■ **YOUR GOAL**
Your output should be the exact lines from the start of the data through the line containing "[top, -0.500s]", with no pictures.

Dataset entries
▬▬▬▬▬▬

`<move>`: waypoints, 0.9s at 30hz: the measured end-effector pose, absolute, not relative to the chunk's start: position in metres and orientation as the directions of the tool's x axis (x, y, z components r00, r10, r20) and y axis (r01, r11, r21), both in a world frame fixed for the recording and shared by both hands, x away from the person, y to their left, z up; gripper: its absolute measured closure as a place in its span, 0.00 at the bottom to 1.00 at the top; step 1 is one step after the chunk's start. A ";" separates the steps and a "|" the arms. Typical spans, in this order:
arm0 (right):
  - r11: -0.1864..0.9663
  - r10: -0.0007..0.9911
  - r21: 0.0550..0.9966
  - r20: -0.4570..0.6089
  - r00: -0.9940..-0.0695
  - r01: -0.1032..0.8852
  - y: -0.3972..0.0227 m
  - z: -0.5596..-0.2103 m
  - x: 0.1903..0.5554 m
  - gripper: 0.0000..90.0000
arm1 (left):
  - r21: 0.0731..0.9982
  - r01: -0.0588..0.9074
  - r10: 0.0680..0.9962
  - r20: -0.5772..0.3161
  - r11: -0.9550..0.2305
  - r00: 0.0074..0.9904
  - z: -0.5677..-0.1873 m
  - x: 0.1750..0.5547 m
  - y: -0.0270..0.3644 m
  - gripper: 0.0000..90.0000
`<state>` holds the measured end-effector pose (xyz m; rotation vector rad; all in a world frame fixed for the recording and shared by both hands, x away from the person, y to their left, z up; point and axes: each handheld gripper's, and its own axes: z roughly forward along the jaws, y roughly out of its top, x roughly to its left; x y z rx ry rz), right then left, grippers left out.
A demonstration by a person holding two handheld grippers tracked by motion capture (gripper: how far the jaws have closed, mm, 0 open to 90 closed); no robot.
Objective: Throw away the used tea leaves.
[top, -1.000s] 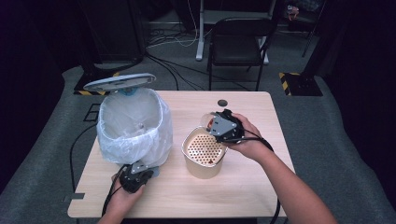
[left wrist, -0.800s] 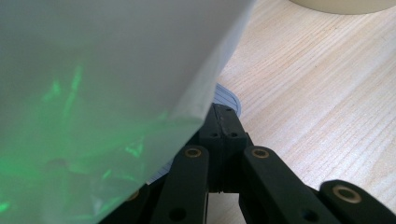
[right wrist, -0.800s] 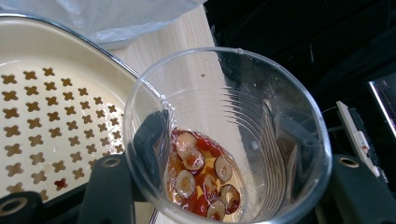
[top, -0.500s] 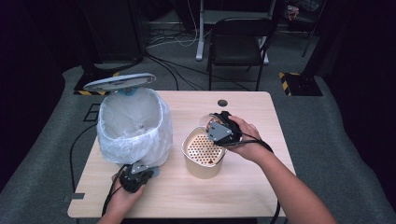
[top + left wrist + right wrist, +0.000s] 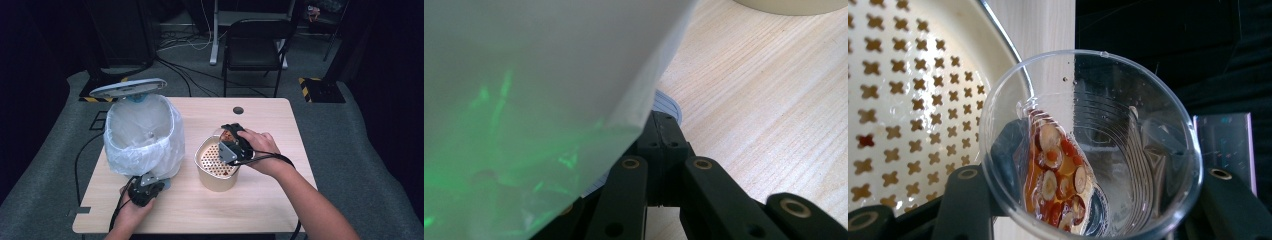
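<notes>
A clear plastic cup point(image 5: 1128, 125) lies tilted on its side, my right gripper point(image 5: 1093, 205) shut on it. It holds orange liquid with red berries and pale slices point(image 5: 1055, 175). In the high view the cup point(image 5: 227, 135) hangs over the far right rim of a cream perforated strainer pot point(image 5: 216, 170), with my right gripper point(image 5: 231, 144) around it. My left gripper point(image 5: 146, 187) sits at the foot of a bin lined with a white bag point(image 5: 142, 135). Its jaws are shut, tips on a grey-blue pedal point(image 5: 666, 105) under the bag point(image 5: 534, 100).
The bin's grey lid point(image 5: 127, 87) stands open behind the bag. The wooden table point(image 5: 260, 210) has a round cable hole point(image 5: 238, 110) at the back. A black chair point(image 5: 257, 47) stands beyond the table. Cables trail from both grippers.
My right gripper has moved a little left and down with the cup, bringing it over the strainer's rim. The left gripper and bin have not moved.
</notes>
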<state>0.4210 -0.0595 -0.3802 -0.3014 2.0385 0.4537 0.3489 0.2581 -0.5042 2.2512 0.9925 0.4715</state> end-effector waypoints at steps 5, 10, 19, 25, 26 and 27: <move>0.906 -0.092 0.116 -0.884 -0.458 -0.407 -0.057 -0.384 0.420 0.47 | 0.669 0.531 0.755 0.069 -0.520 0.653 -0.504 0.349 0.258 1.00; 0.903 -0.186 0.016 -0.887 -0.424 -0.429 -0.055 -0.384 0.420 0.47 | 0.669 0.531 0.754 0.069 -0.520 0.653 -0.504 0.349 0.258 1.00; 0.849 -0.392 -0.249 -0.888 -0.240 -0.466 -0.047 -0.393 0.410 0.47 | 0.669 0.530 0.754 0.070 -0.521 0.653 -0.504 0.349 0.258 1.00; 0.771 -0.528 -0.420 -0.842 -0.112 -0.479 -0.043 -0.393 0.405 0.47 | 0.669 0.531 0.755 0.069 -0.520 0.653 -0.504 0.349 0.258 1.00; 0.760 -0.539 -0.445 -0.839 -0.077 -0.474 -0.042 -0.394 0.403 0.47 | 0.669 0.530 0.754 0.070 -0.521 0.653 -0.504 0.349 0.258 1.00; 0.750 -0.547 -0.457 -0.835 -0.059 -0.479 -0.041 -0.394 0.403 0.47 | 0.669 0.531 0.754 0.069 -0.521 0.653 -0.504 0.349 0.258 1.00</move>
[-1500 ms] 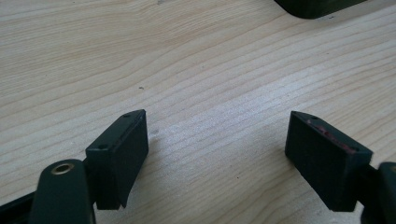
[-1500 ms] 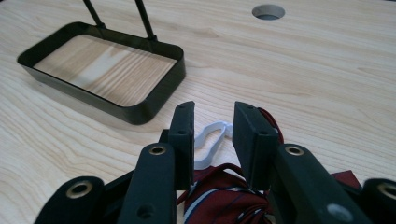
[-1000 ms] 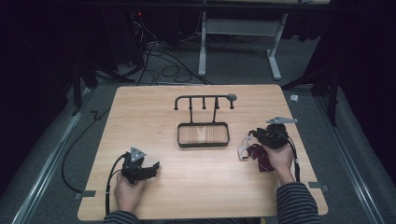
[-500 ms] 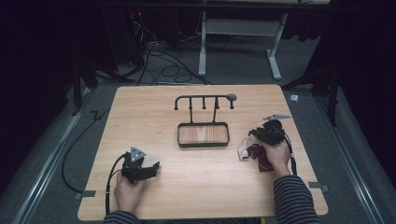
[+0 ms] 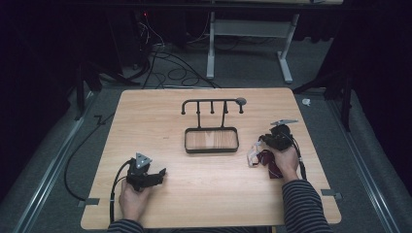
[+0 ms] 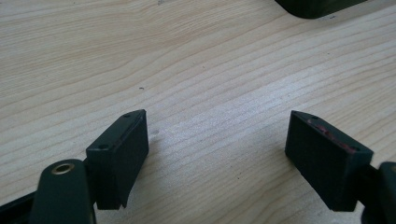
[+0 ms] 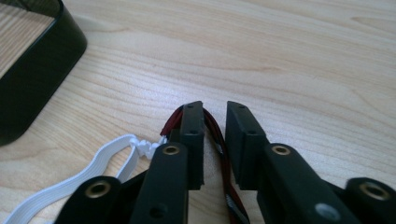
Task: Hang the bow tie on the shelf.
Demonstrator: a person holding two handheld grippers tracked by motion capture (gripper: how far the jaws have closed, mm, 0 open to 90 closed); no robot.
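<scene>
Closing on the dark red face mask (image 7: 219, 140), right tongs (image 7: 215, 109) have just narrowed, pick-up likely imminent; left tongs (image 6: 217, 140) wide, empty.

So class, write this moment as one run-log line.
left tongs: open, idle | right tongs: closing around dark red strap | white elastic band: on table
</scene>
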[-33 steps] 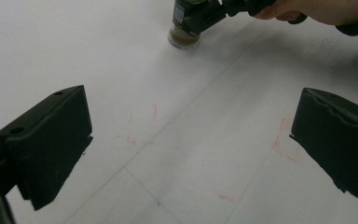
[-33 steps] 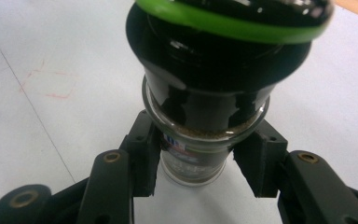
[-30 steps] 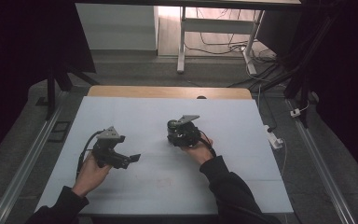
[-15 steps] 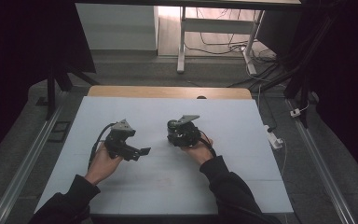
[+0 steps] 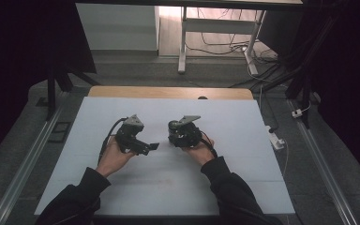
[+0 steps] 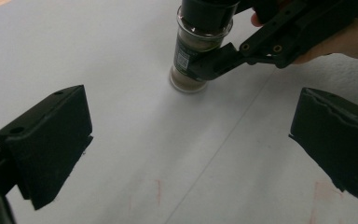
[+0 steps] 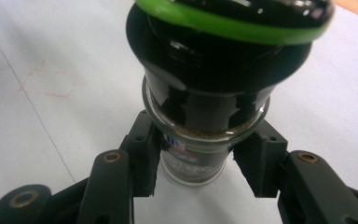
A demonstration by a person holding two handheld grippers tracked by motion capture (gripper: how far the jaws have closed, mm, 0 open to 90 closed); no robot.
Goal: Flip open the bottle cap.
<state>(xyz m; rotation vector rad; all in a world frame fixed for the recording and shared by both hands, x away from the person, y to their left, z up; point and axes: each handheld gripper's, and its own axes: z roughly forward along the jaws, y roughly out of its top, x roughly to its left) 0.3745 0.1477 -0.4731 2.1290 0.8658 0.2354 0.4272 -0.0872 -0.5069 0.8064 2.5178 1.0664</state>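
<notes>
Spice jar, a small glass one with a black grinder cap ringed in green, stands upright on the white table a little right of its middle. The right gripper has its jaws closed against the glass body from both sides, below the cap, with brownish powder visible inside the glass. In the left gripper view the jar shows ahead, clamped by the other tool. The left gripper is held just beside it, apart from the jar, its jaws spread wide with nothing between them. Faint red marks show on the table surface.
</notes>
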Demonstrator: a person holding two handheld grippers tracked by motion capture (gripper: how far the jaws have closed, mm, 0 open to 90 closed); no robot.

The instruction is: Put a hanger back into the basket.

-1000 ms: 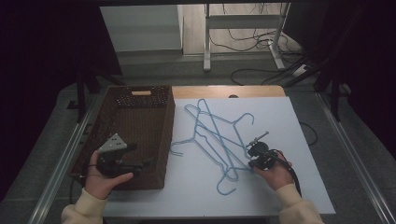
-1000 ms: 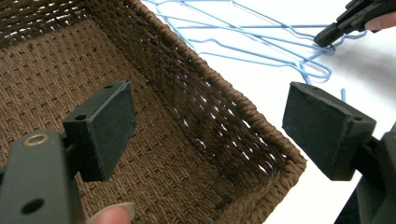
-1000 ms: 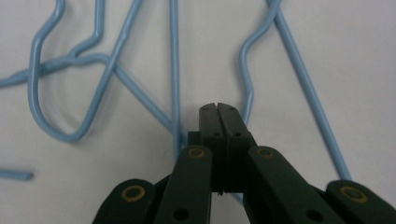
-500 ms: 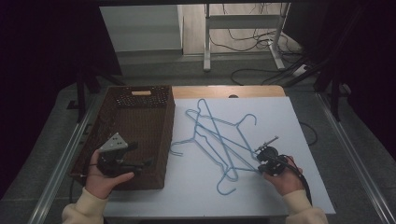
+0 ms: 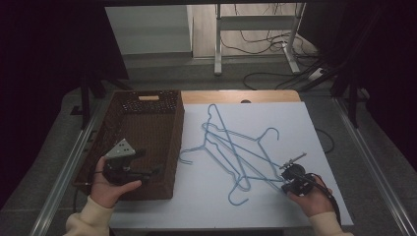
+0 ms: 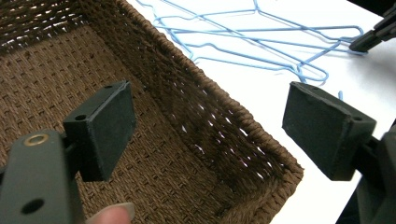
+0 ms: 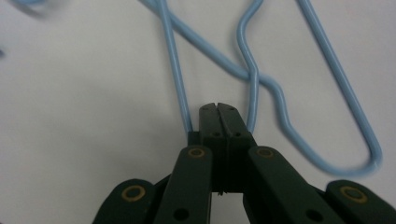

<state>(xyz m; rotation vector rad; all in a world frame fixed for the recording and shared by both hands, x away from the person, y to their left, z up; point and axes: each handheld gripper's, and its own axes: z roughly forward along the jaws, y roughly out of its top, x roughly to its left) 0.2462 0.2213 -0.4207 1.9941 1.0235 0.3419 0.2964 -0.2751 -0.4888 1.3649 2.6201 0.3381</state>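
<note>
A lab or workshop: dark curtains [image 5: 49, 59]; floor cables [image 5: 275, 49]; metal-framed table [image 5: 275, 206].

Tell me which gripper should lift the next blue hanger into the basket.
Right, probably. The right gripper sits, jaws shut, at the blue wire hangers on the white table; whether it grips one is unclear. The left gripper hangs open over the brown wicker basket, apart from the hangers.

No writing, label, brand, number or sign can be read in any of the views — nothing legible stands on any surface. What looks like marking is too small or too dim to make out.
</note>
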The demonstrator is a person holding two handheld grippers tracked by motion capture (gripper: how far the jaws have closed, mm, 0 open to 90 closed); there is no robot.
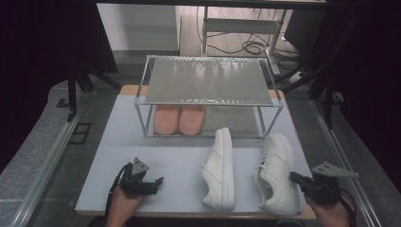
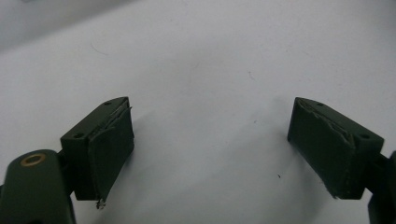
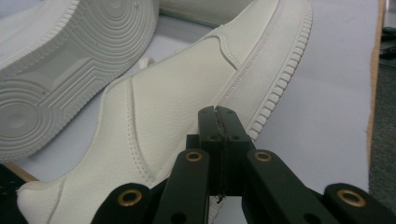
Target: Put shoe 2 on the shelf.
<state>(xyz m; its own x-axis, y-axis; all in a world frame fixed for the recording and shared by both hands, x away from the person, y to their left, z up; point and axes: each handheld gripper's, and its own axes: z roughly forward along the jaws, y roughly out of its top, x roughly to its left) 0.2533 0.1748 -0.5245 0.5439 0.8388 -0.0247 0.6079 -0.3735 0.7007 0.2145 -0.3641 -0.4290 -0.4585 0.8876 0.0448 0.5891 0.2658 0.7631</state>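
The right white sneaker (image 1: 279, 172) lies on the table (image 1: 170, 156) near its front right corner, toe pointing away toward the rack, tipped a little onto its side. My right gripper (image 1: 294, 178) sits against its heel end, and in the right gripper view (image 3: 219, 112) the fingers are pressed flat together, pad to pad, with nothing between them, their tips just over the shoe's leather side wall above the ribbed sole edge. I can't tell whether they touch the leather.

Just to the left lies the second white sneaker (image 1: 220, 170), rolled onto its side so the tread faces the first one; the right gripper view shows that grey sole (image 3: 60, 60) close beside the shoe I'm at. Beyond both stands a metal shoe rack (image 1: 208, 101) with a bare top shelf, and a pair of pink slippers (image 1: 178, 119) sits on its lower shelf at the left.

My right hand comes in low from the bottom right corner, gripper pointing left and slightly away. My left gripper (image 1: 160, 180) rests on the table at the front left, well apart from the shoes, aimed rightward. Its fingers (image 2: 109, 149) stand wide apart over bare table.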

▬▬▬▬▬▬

■ **RESPONSE TO THE EXERCISE**
`<move>`: waypoints, 0.9s at 30hz: the measured end-effector pose, absolute, not relative to the chunk's start: position in metres and orientation as the directions of the tool's x axis (x, y, z components r00, r10, r20) and y axis (r01, r11, r21), both in a world frame fixed for the recording and shared by both hands, x away from the person, y to their left, z up; gripper: its absolute measured closure as a place in its span, 0.00 at the bottom to 1.00 at the top; step 1 is one step after the chunk's start. A ";" separates the steps and a "|" the arms. Typical spans, in this order:
arm0 (right):
  - r11: -0.1864..0.9663
  - r10: -0.0007..0.9911
  - r21: 0.0550..0.9966
  - r20: -0.4570..0.6089
  - r00: -0.9940..-0.0695
  - r01: -0.1032..0.8852
  - y: -0.3972..0.0227 m
  - z: -0.5596..-0.2103 m
  - x: 0.1903..0.5554 m
  - gripper: 0.0000..90.0000
arm1 (left):
  - r21: 0.0731..0.9982
  - r01: -0.0588..0.9074
  - r10: 0.0680..0.9962
  - r20: -0.5772..0.3161
  - r11: -0.9550..0.2305
  - r00: 0.0074..0.9904
  - z: -0.5677..-0.1873 m
  - x: 0.1750..0.5547 m
  - y: -0.0270..0.3644 m
  - gripper: 0.0000..90.0000
`<state>` holds the measured end-effector pose (xyz m; rotation vector rad; all in a world frame fixed for the recording and shared by both hands, x away from the person, y to their left, z up; point and axes: each handheld gripper's, and its own axes: z roughly forward along the jaws, y roughly out of its top, x roughly to its left; x y z rx ry rz), right then left, grippers left out.
A demonstration by a person holding two handheld grippers tracked by motion capture (gripper: how far the jaws have closed, mm, 0 open to 90 closed); no robot.
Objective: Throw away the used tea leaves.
[top, -1.000s] 
[left wrist, -0.800s] 
[right wrist, -0.800s] 
[top, -0.500s] 

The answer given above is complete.